— WHAT IS EXPECTED —
The material below holds a span beginning at the line with "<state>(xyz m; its" and ending at the line with "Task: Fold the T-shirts". Quote that span exactly, both ends included, and only that span.
--------------------
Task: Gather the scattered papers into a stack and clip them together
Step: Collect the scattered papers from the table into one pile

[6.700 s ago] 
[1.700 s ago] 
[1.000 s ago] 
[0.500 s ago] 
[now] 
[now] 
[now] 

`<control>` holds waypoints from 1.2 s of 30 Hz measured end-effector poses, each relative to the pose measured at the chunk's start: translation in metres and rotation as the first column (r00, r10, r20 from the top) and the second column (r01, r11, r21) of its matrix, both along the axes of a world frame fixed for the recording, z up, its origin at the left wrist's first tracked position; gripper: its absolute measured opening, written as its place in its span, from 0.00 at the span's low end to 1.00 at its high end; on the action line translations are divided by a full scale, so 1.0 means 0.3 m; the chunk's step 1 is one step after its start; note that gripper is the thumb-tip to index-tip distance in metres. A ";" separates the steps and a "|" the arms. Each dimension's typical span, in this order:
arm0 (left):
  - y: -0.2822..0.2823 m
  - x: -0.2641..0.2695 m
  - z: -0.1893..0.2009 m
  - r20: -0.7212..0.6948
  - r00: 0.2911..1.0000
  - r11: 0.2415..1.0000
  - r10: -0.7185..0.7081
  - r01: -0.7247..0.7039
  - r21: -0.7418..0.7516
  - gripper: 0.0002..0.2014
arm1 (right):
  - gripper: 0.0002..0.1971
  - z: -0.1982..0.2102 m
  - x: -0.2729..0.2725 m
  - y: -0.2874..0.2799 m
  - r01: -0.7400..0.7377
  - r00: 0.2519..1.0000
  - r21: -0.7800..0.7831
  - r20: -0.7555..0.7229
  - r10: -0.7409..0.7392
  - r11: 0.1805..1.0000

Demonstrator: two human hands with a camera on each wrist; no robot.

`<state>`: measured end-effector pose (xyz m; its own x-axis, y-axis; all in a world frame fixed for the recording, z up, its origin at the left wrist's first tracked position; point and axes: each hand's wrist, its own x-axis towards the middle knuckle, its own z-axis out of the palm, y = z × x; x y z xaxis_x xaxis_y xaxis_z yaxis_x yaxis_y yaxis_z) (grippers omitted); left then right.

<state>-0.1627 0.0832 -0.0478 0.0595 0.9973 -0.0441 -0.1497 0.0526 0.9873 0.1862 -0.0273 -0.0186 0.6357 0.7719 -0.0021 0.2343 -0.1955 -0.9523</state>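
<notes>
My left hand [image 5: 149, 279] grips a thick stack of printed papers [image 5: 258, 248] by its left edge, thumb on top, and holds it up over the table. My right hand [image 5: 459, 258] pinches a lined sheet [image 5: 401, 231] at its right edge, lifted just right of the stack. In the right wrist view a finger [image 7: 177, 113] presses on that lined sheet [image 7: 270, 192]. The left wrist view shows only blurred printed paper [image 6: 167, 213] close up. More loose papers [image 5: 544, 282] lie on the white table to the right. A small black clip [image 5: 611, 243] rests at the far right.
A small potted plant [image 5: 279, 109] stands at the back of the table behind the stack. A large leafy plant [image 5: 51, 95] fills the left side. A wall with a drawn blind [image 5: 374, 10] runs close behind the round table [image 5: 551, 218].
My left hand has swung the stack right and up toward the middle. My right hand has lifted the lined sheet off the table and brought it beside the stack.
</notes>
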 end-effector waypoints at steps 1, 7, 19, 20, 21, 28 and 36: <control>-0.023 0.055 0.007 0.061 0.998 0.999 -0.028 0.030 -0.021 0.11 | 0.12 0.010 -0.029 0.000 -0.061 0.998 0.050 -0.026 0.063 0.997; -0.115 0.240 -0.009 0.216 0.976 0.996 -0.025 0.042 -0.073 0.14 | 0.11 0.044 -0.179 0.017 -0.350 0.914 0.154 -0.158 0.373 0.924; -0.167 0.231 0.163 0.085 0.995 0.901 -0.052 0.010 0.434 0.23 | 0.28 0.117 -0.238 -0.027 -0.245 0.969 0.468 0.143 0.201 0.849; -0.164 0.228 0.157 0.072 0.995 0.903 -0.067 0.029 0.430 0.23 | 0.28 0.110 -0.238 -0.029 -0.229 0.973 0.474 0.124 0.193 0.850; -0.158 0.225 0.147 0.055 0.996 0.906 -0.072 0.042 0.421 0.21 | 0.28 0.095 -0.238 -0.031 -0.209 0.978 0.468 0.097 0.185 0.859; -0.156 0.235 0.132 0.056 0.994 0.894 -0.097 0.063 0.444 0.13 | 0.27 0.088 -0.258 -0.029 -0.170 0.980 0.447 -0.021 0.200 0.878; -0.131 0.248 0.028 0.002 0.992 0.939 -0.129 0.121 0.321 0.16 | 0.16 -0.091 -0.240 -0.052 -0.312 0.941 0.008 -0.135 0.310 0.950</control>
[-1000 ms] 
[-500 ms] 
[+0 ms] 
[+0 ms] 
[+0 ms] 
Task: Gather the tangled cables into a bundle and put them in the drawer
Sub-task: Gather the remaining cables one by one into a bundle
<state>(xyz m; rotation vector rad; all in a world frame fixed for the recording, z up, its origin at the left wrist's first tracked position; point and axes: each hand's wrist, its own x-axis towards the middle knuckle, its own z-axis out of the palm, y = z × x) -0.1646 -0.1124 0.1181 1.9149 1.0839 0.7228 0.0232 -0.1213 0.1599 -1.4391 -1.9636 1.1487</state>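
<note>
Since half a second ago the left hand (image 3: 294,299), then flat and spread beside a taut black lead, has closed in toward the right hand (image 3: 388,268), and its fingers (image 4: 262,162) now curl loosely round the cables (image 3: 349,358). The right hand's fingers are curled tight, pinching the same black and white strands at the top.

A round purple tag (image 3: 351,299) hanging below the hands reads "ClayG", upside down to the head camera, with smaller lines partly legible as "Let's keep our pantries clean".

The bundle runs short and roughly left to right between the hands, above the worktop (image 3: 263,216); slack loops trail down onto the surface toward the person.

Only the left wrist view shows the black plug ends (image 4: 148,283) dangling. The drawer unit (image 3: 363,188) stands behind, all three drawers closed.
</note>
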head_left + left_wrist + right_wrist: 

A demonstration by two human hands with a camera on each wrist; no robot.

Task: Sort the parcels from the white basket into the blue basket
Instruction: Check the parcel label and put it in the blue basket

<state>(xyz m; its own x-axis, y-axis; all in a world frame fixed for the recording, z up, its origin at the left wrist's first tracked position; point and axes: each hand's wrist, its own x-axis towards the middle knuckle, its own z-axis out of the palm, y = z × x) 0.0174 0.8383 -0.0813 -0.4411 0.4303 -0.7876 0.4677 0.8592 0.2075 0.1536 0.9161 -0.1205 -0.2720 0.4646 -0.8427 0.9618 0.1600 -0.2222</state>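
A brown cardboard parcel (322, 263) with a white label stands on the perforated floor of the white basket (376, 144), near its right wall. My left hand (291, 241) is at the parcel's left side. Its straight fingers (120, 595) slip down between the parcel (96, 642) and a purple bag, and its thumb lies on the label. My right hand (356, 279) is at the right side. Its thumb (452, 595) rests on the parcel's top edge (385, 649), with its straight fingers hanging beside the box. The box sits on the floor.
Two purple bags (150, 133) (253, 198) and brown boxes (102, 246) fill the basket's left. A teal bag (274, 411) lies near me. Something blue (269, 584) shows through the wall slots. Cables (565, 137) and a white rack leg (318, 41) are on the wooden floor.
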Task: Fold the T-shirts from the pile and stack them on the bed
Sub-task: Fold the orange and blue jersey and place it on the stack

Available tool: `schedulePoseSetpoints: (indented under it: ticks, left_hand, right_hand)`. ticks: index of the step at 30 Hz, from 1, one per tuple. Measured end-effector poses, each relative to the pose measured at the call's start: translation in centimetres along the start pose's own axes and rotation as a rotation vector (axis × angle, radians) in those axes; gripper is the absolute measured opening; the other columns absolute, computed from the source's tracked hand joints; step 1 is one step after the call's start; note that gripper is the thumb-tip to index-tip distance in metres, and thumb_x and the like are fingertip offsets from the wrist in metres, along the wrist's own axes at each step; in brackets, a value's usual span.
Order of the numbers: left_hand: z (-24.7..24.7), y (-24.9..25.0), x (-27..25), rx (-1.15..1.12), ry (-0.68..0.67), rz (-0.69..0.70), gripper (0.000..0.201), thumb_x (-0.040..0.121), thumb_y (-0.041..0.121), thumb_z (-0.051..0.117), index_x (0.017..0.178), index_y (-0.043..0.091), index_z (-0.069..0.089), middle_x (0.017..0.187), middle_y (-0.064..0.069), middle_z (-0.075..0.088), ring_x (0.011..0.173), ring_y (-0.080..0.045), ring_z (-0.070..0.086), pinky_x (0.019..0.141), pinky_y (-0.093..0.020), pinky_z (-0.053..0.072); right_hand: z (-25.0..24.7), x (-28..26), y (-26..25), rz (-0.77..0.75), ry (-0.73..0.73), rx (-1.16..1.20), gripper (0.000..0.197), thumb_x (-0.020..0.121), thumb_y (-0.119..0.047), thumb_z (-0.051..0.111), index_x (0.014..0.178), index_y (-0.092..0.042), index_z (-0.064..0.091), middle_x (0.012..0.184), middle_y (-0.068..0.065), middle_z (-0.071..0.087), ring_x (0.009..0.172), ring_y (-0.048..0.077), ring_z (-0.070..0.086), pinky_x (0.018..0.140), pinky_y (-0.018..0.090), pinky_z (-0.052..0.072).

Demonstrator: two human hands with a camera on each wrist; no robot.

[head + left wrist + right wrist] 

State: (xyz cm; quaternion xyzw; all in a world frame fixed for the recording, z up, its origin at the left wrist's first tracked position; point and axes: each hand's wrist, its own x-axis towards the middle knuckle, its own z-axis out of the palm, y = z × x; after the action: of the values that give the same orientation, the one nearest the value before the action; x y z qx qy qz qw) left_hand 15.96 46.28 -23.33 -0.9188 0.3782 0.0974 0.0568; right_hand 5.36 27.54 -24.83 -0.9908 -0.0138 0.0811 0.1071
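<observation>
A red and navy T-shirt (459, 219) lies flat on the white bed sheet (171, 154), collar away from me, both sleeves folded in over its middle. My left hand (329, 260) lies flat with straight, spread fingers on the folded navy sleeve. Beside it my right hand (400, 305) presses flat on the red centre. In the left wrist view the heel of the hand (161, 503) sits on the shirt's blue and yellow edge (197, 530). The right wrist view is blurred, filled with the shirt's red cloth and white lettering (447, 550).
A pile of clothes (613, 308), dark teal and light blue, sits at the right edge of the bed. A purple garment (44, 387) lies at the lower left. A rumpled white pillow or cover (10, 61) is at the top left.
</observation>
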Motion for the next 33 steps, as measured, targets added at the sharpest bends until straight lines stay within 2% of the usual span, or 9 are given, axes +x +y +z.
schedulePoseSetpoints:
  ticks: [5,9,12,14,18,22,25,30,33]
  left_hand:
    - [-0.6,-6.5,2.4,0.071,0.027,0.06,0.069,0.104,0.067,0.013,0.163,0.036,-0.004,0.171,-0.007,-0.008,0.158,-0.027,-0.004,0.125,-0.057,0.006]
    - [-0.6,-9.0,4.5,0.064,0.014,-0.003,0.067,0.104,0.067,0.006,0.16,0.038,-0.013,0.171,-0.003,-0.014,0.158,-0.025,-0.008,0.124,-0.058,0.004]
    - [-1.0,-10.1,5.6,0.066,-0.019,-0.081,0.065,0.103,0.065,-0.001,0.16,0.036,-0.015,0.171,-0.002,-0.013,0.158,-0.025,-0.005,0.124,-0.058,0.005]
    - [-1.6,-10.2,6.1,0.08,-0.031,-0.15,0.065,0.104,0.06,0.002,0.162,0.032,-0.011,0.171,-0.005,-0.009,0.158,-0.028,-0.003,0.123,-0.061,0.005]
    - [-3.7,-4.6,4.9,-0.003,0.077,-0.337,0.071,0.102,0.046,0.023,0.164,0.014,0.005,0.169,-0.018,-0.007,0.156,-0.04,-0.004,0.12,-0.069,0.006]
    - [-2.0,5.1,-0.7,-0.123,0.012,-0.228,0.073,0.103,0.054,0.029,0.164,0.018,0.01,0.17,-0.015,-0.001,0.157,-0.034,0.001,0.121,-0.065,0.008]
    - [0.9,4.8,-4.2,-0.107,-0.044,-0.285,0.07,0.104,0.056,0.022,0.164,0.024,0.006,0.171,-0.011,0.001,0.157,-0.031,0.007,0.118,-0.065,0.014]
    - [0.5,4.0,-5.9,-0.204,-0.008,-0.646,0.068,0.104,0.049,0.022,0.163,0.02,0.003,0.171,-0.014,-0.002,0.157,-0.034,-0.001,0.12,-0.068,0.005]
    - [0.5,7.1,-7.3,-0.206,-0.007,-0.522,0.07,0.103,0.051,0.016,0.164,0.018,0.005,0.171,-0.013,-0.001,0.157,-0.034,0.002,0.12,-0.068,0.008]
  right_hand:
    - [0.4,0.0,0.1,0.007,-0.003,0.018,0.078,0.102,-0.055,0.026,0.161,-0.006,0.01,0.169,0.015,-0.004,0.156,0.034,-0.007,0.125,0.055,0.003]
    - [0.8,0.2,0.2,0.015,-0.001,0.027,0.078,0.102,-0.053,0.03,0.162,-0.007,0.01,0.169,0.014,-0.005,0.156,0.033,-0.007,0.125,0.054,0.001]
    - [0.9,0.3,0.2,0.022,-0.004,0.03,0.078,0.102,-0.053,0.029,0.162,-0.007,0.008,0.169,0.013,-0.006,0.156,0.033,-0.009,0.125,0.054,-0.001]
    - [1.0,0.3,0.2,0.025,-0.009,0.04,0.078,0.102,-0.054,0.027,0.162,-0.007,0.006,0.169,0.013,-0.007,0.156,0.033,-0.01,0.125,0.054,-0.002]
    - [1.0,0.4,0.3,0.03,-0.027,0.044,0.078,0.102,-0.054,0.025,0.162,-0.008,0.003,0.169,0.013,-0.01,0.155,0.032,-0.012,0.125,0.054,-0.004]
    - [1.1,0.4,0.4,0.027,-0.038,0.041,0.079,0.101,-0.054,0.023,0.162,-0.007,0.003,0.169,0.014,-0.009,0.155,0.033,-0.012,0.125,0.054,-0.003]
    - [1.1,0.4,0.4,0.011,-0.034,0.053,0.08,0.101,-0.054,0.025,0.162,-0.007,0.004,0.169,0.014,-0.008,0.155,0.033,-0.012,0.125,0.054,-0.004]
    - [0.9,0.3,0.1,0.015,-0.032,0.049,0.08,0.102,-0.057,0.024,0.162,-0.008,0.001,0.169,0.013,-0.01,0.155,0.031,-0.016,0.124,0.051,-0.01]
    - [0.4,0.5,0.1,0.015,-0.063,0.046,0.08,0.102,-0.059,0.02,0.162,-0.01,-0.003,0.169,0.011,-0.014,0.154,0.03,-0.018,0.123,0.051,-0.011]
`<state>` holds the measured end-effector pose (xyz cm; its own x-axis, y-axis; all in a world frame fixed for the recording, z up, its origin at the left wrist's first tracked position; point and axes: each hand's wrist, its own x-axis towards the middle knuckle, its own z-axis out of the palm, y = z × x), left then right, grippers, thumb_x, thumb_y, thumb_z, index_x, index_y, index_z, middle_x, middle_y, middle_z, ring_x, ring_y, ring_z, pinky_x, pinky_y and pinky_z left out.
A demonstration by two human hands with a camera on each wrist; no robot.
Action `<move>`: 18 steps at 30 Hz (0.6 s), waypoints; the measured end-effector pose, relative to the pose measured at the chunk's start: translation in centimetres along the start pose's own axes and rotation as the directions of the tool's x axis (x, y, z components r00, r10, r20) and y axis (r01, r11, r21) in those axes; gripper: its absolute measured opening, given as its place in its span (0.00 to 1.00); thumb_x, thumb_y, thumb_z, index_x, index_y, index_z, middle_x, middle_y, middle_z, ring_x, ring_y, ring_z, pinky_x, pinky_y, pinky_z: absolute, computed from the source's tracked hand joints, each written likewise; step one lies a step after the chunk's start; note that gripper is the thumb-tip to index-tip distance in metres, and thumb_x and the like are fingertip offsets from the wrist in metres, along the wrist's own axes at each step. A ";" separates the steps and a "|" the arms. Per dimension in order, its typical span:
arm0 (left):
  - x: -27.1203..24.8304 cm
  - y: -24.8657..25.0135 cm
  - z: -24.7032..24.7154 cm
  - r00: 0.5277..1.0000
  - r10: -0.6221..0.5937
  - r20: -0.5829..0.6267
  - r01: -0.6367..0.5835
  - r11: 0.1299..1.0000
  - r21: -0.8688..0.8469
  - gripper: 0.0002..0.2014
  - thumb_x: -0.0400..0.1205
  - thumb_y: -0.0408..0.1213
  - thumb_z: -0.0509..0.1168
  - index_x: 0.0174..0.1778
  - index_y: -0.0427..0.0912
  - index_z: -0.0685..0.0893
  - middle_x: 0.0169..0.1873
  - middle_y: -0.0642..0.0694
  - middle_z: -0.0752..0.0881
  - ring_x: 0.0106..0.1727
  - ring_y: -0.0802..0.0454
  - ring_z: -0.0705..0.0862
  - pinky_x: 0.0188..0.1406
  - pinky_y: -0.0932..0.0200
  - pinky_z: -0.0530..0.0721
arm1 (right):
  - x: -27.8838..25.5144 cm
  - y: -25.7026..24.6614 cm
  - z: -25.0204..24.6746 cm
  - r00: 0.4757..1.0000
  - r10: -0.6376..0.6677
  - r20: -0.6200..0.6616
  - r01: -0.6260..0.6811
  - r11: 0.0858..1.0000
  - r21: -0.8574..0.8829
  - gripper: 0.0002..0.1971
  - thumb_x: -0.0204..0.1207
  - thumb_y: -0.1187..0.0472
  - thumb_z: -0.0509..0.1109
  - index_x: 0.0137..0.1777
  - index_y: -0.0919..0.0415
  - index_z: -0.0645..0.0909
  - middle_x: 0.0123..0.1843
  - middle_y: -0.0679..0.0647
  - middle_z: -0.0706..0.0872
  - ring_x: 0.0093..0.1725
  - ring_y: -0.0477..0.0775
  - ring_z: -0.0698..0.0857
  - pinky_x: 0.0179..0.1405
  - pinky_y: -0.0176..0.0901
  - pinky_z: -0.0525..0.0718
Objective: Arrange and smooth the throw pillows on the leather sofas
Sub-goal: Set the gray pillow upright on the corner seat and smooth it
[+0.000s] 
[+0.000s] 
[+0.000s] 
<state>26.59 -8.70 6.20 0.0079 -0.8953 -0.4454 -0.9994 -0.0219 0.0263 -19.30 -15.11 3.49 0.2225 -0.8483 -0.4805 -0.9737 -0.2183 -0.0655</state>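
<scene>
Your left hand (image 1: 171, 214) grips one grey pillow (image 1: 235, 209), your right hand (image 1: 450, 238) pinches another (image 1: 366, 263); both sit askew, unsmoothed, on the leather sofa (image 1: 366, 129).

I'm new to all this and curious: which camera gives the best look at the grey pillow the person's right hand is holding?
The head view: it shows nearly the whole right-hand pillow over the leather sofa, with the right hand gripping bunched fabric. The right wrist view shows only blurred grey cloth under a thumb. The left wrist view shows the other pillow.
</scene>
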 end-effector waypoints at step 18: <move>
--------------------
— COMPLETED TASK —
<state>(xyz m; its own x-axis, y-axis; all in a world frame fixed for the recording, z up, its origin at the left wrist's first tracked position; point and axes: each hand's wrist, its own x-axis towards the middle knuckle, its own z-axis out of the palm, y = z × x) 0.0174 0.8383 -0.0813 -0.4411 0.4303 -0.7876 0.4677 0.8592 0.2075 0.1536 0.9161 -0.1205 -0.2720 0.4646 -0.8427 0.9618 0.1600 -0.2222</state>
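A brown cardboard parcel (322, 263) with a white label stands on the perforated floor of the white basket (376, 144), near its right wall. My left hand (291, 241) is at the parcel's left side. Its straight fingers (120, 595) slip down between the parcel (96, 642) and a purple bag, and its thumb lies on the label. My right hand (356, 279) is at the right side. Its thumb (452, 595) rests on the parcel's top edge (385, 649), with its straight fingers hanging beside the box. The box sits on the floor.
Two purple bags (150, 133) (253, 198) and brown boxes (102, 246) fill the basket's left. A teal bag (274, 411) lies near me. Something blue (269, 584) shows through the wall slots. Cables (565, 137) and a white rack leg (318, 41) are on the wooden floor.
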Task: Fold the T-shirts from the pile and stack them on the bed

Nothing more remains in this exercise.